* REQUIREMENT *
Write out the data again in full, keeping every character the same.

Stored items from a collection:
■ ■ ■

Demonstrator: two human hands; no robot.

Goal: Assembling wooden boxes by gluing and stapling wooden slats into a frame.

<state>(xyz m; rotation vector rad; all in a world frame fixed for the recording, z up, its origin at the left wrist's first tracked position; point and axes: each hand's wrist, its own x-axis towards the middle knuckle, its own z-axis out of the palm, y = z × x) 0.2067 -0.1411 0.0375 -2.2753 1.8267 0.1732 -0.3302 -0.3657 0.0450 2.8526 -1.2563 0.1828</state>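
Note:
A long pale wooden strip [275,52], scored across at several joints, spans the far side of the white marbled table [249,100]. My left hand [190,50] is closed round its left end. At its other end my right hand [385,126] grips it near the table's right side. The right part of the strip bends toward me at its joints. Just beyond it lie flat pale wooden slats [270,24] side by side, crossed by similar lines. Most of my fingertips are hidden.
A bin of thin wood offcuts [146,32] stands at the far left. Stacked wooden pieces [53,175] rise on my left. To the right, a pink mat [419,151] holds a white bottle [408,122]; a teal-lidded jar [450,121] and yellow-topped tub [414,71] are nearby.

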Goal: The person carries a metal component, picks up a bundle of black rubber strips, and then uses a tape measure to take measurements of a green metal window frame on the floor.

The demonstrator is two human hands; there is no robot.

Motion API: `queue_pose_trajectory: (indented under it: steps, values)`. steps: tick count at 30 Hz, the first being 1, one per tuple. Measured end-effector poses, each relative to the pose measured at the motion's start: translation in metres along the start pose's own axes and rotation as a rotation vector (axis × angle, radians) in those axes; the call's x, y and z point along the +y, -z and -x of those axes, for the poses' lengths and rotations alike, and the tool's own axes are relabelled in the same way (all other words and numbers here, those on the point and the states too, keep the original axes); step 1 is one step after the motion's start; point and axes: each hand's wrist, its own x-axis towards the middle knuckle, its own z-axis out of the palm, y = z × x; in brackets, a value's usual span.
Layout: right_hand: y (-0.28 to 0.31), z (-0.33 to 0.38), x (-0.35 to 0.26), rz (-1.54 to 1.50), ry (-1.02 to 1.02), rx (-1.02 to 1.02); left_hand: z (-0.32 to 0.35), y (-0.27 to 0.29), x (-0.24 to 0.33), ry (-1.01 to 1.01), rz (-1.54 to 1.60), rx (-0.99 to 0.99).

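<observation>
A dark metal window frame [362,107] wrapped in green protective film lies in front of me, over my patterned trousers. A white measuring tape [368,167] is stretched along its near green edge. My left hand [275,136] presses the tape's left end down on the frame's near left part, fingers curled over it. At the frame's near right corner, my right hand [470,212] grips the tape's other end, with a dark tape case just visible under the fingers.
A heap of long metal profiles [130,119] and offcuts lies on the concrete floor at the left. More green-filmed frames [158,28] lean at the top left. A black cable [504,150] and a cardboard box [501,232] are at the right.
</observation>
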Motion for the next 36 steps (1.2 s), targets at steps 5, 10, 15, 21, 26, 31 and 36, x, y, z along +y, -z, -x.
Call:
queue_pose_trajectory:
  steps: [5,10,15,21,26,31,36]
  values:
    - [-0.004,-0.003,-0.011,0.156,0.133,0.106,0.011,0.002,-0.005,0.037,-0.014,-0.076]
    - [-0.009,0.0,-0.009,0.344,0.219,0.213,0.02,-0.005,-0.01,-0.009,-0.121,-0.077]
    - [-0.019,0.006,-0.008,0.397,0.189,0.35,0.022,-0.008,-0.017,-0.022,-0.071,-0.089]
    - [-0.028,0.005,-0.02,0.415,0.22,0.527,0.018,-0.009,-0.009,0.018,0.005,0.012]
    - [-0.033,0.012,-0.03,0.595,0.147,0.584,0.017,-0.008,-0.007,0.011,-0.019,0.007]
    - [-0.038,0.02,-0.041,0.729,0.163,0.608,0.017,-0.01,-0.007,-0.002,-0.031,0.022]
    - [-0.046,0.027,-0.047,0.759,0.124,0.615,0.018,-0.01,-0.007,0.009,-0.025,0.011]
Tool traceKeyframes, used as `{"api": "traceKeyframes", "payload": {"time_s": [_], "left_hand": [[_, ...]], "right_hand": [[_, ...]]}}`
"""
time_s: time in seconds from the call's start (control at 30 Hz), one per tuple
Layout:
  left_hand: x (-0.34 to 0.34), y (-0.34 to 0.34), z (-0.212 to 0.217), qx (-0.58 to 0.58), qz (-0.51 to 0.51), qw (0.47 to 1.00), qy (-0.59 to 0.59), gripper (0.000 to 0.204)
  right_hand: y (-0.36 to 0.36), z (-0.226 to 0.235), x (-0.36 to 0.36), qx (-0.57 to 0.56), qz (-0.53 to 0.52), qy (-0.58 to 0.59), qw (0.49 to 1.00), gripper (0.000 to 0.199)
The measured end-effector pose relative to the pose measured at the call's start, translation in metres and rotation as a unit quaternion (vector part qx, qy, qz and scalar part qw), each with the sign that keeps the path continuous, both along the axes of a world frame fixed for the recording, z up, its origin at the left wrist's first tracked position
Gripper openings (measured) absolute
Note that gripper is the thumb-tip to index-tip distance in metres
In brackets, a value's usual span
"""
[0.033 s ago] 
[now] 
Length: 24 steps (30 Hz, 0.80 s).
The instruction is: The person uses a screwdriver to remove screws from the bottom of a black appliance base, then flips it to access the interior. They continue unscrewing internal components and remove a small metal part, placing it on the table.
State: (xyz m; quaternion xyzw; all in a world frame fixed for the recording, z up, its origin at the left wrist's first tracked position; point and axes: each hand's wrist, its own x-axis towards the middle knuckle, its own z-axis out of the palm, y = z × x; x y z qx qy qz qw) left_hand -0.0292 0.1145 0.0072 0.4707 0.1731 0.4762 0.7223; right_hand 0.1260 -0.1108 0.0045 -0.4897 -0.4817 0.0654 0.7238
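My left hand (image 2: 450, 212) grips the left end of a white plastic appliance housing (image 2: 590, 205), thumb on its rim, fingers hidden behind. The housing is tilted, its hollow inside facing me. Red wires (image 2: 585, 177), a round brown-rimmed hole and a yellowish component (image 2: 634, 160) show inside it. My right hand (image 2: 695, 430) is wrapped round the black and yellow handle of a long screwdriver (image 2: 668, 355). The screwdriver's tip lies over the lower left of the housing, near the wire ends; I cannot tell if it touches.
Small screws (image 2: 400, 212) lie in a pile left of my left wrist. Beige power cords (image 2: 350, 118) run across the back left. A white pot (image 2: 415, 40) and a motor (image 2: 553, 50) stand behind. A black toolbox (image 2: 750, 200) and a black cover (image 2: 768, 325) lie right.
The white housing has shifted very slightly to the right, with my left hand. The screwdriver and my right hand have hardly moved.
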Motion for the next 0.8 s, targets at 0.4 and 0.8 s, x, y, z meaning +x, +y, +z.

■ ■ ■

* RESULT OF THE TASK *
Demonstrator: two human hands; no robot.

Goal: Assembling wooden boxes by gluing and stapling wooden slats into a frame.

<state>(xyz m; rotation vector rad; all in a world frame fixed for the recording, z up, its origin at the left wrist's first tracked position; point and axes: each hand's wrist, its own x-axis towards the middle knuckle, its own z-axis out of the palm, y = z × x) 0.2067 -0.1411 0.0375 -2.2753 1.8267 0.1732 -0.3302 -0.3657 0.0450 2.8526 -1.2563 0.1828</state>
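Note:
A long pale wooden strip [275,52], scored across at several joints, spans the far side of the white marbled table [249,100]. My left hand [190,50] is closed round its left end. At its other end my right hand [385,126] grips it near the table's right side. The right part of the strip bends toward me at its joints. Just beyond it lie flat pale wooden slats [270,24] side by side, crossed by similar lines. Most of my fingertips are hidden.
A bin of thin wood offcuts [146,32] stands at the far left. Stacked wooden pieces [53,175] rise on my left. To the right, a pink mat [419,151] holds a white bottle [408,122]; a teal-lidded jar [450,121] and yellow-topped tub [414,71] are nearby.
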
Goal: The person carries a metal component, picks up a bundle of black rubber strips, and then uses a tape measure to take measurements of a green metal window frame on the floor.

The demonstrator is two human hands; there is no robot.

Motion API: `queue_pose_trajectory: (indented under it: steps, values)`. steps: tick count at 30 Hz, the first being 1, one per tuple. Measured end-effector poses, each relative to the pose measured at the motion's start: translation in metres along the start pose's own axes and rotation as a rotation vector (axis × angle, radians) in those axes; the call's x, y and z point along the +y, -z and -x of those axes, for the poses' lengths and rotations alike, and the tool's own axes are relabelled in the same way (all other words and numbers here, those on the point and the states too, keep the original axes); step 1 is one step after the motion's start; point and axes: each hand's wrist, its own x-axis towards the middle knuckle, its own z-axis out of the palm, y = z × x; in brackets, a value's usual span.
Layout: right_hand: y (-0.28 to 0.31), z (-0.33 to 0.38), x (-0.35 to 0.26), rz (-1.54 to 1.50), ry (-1.02 to 1.02), rx (-1.02 to 1.02); left_hand: z (-0.32 to 0.35), y (-0.27 to 0.29), x (-0.24 to 0.33), ry (-1.01 to 1.01), rz (-1.54 to 1.60), rx (-0.99 to 0.99).

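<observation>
A dark metal window frame [362,107] wrapped in green protective film lies in front of me, over my patterned trousers. A white measuring tape [368,167] is stretched along its near green edge. My left hand [275,136] presses the tape's left end down on the frame's near left part, fingers curled over it. At the frame's near right corner, my right hand [470,212] grips the tape's other end, with a dark tape case just visible under the fingers.
A heap of long metal profiles [130,119] and offcuts lies on the concrete floor at the left. More green-filmed frames [158,28] lean at the top left. A black cable [504,150] and a cardboard box [501,232] are at the right.
</observation>
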Motion for the next 36 steps (1.2 s), targets at steps 5, 10, 15, 21, 26, 31 and 36, x, y, z along +y, -z, -x.
Call:
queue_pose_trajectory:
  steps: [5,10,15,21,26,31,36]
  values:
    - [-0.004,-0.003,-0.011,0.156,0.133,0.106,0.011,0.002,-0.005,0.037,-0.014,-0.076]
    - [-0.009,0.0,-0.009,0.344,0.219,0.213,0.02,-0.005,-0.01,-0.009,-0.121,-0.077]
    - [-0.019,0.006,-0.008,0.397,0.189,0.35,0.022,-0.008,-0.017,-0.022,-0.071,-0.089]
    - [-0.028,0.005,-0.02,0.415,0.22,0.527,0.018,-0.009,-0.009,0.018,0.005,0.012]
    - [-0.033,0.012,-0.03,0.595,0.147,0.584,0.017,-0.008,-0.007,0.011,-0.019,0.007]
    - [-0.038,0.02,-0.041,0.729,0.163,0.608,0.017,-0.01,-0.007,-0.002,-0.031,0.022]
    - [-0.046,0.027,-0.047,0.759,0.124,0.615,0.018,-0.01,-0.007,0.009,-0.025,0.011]
Tool traceKeyframes, used as `{"api": "traceKeyframes", "payload": {"time_s": [_], "left_hand": [[_, ...]], "right_hand": [[_, ...]]}}`
"""
time_s: time in seconds from the call's start (control at 30 Hz), one per tuple
Layout:
  left_hand: x (-0.34 to 0.34), y (-0.34 to 0.34), z (-0.212 to 0.217), qx (-0.58 to 0.58), qz (-0.51 to 0.51), qw (0.47 to 1.00), qy (-0.59 to 0.59), gripper (0.000 to 0.204)
  right_hand: y (-0.36 to 0.36), z (-0.226 to 0.235), x (-0.36 to 0.36), qx (-0.57 to 0.56), qz (-0.53 to 0.52), qy (-0.58 to 0.59), qw (0.49 to 1.00), gripper (0.000 to 0.199)
The measured end-effector pose relative to the pose measured at the call's start, translation in metres and rotation as a unit quaternion (vector part qx, qy, qz and scalar part qw), each with the sign that keeps the path continuous, both along the axes of a world frame fixed for the recording, z up, its origin at the left wrist's first tracked position
Gripper openings (measured) absolute
Note that gripper is the thumb-tip to index-tip distance in metres
In brackets, a value's usual span
"""
[0.033 s ago] 
[now] 
Length: 24 steps (30 Hz, 0.80 s).
The instruction is: The person uses a screwdriver to remove screws from the bottom of a black appliance base, then flips it to access the interior. They continue unscrewing internal components and remove a small metal part, placing it on the table.
State: (xyz m; quaternion xyzw; all in a world frame fixed for the recording, z up, its origin at the left wrist's first tracked position; point and axes: each hand's wrist, its own x-axis towards the middle knuckle, its own z-axis out of the palm, y = z × x; x y z qx qy qz qw) left_hand -0.0292 0.1145 0.0072 0.4707 0.1731 0.4762 0.7223; right_hand 0.1260 -0.1108 0.0045 -0.4897 -0.4817 0.0654 0.7238
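My left hand (image 2: 450, 212) grips the left end of a white plastic appliance housing (image 2: 590, 205), thumb on its rim, fingers hidden behind. The housing is tilted, its hollow inside facing me. Red wires (image 2: 585, 177), a round brown-rimmed hole and a yellowish component (image 2: 634, 160) show inside it. My right hand (image 2: 695, 430) is wrapped round the black and yellow handle of a long screwdriver (image 2: 668, 355). The screwdriver's tip lies over the lower left of the housing, near the wire ends; I cannot tell if it touches.
Small screws (image 2: 400, 212) lie in a pile left of my left wrist. Beige power cords (image 2: 350, 118) run across the back left. A white pot (image 2: 415, 40) and a motor (image 2: 553, 50) stand behind. A black toolbox (image 2: 750, 200) and a black cover (image 2: 768, 325) lie right.
The white housing has shifted very slightly to the right, with my left hand. The screwdriver and my right hand have hardly moved.
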Motion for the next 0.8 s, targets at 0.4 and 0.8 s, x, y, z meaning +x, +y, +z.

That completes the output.